Task requirements
Copying nothing before it, reproduce the line that holds "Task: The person" and every line after it in the data, exactly.

Available data
• • •
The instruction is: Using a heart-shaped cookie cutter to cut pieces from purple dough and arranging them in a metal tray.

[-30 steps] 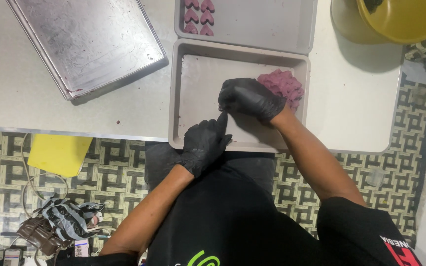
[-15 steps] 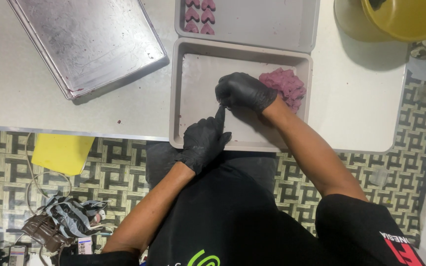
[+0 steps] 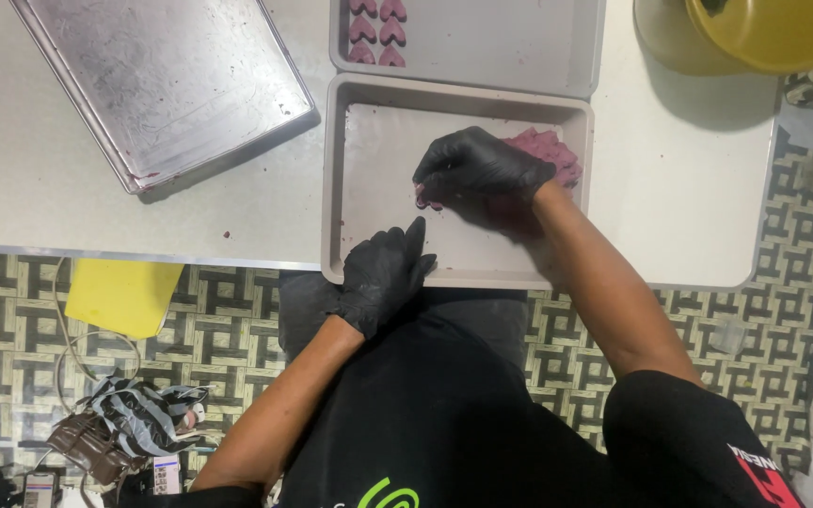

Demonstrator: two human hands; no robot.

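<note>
Fingertips of right hand (image 3: 482, 169) pinch purple piece (image 3: 422, 200) beside heap (image 3: 548, 150); left hand (image 3: 383, 273) loosely spread

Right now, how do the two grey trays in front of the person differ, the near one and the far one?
The near tray holds a loose heap of purple pieces at its right end, while the far tray has purple heart shapes set in neat rows at its left. Both gloved hands are at the near tray, the right hand inside it and the left hand on its front rim; nothing touches the far tray. Both are grey, rectangular and mostly bare.
</note>
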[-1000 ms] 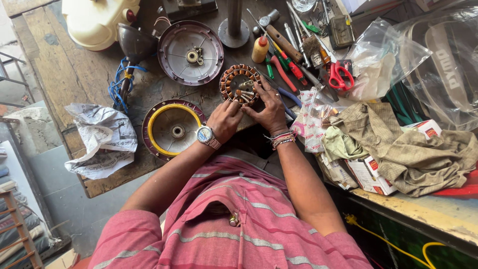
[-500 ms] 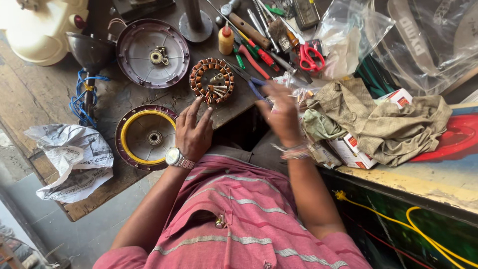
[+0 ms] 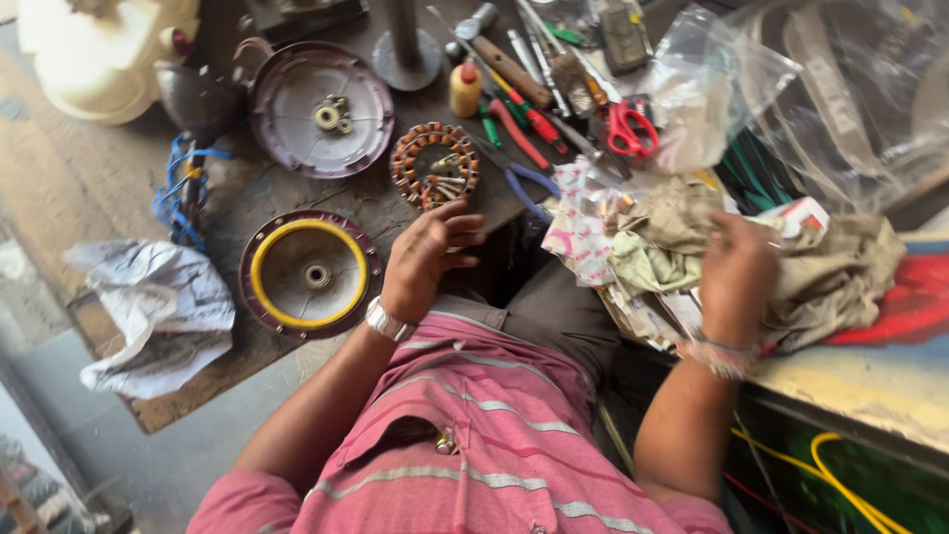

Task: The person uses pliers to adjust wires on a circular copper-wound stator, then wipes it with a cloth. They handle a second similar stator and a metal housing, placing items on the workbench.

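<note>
Left hand [image 3: 427, 259]: fingers curled, holding nothing, just beside copper-wound stator [image 3: 434, 164] on tabletop [image 3: 89, 178].
Right hand [image 3: 736, 277]: blurred, on khaki cloth [image 3: 830, 272]; grip cannot be told.

— How are the two hands placed?
— The left hand [image 3: 427, 259] is stretched forward, fingers curled, a watch on its wrist. The right hand [image 3: 736, 272] reaches out to the right side, back upward, bands on its wrist.
</note>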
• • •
Written solution
Task: The person uses pliers to adjust wires on a circular copper-wound stator, then wipes it with a cloth. They handle a second similar stator and a metal housing, placing items on the workbench.

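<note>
Left hand [image 3: 427, 259]: fingers curled, holding nothing, just beside copper-wound stator [image 3: 434, 164] on tabletop [image 3: 89, 178].
Right hand [image 3: 736, 277]: blurred, on khaki cloth [image 3: 830, 272]; grip cannot be told.

— How are the two hands placed?
— The left hand [image 3: 427, 259] is stretched forward, fingers curled, a watch on its wrist. The right hand [image 3: 736, 272] reaches out to the right side, back upward, bands on its wrist.
</note>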

No additional output is expected.